Go over the data below and say how many lines hold the word "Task". Only the number is needed.

+-------+

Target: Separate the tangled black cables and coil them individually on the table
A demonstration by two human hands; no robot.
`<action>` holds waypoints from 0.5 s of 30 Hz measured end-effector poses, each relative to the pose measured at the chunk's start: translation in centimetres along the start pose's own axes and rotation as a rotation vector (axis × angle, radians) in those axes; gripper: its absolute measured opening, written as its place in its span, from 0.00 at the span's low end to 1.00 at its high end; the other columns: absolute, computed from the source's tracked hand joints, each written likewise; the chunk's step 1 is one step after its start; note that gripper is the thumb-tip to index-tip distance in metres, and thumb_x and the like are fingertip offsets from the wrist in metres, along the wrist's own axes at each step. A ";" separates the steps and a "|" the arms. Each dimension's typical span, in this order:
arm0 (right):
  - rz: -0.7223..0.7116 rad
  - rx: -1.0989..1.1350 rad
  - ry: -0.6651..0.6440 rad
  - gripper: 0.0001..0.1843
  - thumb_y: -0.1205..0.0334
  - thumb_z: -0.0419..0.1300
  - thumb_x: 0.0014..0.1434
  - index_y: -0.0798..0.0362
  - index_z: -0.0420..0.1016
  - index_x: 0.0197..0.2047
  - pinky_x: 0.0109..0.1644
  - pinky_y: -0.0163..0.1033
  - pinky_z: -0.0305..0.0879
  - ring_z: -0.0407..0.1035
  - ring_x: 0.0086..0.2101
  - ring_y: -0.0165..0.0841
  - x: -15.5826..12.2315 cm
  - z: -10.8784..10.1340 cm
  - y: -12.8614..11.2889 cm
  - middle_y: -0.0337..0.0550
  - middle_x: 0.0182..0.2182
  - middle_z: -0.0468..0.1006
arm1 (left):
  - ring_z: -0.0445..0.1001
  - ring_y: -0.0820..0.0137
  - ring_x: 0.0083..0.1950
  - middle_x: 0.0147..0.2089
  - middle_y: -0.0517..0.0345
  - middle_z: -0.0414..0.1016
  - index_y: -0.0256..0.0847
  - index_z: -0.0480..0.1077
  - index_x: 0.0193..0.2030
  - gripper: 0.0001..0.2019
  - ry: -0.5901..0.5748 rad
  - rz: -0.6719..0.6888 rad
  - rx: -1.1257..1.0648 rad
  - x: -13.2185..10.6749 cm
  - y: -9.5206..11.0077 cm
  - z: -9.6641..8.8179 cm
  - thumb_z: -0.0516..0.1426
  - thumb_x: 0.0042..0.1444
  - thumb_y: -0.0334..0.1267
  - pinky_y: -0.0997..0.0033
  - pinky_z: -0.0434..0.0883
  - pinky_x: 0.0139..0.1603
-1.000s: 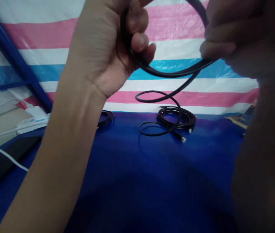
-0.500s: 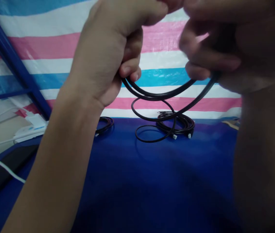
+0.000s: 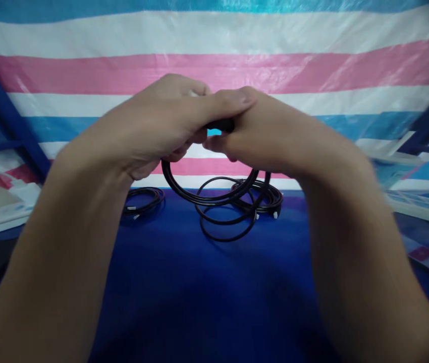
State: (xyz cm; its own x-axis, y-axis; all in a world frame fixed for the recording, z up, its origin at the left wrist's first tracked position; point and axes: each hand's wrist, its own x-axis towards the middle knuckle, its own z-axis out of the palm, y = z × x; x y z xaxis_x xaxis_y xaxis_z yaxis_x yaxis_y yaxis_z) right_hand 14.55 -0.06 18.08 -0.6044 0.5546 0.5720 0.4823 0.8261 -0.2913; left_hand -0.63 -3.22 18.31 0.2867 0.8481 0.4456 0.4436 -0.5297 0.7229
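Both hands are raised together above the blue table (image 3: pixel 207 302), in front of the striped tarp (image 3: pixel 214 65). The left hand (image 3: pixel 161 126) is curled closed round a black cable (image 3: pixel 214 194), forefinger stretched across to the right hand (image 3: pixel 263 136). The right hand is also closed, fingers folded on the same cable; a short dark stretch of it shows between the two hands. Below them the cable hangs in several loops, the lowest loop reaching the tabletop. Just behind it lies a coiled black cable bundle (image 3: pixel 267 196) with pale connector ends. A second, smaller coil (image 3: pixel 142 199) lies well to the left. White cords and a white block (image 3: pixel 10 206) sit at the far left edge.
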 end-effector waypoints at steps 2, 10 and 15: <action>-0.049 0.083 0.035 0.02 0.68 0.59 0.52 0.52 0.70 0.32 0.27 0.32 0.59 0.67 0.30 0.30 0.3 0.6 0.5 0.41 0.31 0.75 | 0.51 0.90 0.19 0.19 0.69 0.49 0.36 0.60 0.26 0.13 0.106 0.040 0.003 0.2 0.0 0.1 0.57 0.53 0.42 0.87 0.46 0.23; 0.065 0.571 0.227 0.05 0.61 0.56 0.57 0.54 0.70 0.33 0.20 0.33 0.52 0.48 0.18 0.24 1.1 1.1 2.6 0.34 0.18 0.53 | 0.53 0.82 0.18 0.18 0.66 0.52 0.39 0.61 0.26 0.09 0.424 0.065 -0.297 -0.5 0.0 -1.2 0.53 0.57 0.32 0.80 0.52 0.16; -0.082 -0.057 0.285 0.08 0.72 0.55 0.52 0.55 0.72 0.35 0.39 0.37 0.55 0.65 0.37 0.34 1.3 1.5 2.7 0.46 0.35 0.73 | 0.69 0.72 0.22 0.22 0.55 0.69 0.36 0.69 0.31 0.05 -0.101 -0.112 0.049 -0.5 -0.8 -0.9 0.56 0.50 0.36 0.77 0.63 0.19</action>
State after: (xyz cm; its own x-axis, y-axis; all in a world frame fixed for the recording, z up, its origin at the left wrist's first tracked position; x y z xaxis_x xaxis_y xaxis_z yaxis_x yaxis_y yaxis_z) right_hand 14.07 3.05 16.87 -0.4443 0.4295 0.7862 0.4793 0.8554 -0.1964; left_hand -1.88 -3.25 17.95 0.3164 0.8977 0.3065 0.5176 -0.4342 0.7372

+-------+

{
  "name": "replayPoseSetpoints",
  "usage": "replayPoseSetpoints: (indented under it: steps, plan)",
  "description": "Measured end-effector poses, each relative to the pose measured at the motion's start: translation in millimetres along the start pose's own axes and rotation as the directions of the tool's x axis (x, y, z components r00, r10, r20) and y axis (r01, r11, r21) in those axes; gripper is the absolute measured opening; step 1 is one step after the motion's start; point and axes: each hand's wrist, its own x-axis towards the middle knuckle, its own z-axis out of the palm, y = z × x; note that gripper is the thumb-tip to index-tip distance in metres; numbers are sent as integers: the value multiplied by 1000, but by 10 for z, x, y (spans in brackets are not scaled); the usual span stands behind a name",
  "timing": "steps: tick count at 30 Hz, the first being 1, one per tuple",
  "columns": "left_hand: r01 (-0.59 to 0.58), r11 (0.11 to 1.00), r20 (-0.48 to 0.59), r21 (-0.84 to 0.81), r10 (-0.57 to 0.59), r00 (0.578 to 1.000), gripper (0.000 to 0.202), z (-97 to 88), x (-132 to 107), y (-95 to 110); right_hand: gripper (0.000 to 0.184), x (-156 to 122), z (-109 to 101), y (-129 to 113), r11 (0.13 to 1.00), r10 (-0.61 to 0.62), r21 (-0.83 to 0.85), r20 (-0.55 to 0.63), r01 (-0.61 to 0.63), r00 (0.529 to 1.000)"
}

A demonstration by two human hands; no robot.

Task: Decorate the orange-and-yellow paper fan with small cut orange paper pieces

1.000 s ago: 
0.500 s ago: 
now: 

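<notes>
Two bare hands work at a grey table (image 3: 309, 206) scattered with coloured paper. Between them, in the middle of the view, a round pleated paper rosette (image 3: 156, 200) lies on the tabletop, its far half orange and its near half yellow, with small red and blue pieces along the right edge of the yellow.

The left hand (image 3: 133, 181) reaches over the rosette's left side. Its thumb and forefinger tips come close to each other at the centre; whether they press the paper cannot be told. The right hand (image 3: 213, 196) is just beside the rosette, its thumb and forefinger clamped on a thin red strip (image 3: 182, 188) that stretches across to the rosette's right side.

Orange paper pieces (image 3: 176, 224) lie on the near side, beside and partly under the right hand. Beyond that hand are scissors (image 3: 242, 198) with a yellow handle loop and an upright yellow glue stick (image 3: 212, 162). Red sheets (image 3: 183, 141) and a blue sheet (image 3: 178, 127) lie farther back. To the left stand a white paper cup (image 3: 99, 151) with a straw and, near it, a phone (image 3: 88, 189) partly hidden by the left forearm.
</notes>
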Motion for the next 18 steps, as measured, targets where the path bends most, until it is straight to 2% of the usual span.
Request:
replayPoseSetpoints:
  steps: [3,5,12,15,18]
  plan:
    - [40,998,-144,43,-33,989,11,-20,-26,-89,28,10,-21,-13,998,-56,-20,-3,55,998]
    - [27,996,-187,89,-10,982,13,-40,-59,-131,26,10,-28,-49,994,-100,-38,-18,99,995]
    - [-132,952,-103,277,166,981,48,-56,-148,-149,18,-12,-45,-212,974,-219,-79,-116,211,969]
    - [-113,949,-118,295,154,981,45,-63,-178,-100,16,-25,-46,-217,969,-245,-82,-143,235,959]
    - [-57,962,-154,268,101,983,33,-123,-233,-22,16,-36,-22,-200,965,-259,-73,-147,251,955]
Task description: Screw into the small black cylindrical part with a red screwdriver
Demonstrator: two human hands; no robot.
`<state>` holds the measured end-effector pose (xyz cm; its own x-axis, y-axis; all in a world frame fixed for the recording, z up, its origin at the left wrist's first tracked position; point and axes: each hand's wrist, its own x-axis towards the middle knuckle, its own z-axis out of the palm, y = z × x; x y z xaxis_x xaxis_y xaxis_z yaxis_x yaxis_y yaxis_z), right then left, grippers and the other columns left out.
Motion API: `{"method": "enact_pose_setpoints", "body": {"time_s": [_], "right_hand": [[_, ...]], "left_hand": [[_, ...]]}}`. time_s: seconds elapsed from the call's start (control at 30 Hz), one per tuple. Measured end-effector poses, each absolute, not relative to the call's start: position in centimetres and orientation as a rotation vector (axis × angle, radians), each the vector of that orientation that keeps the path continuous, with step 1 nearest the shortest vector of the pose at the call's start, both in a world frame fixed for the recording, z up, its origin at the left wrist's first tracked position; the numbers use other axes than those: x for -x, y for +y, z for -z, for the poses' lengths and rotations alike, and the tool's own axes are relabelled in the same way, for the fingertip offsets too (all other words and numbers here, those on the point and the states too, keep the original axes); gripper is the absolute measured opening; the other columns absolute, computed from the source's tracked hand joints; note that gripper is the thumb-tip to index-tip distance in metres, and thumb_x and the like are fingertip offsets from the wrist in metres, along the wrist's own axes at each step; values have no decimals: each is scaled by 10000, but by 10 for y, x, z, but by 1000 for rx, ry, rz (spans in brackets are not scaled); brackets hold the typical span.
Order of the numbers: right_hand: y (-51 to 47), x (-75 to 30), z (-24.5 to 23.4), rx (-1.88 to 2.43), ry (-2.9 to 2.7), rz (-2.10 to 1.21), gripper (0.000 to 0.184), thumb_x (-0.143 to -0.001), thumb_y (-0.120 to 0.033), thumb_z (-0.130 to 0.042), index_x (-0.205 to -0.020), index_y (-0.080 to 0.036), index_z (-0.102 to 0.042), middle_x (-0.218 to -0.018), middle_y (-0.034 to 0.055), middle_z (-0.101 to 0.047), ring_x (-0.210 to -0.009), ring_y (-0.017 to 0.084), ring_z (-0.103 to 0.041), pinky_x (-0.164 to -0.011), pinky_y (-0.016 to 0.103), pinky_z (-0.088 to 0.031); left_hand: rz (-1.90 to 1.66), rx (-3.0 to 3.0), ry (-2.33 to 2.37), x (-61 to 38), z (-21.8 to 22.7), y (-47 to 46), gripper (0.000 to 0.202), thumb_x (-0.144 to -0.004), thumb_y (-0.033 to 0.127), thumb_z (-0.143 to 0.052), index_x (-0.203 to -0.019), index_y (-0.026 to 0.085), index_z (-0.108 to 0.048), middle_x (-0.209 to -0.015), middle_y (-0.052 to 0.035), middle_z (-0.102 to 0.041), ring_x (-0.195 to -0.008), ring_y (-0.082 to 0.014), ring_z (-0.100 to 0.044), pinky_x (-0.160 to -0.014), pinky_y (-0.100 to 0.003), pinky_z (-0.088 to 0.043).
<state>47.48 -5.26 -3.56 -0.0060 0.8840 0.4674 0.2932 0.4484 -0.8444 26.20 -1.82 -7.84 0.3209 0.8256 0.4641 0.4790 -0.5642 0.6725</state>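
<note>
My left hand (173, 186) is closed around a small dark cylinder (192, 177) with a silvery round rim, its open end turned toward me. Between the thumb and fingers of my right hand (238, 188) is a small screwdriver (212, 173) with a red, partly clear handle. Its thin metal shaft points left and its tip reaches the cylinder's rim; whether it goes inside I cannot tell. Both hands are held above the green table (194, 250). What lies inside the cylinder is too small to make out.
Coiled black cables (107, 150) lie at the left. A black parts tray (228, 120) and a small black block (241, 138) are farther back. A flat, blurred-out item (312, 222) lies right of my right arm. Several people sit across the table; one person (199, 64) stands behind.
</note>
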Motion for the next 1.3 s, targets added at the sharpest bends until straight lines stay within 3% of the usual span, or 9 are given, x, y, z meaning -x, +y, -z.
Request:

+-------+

EXERCISE ANSWER >> 2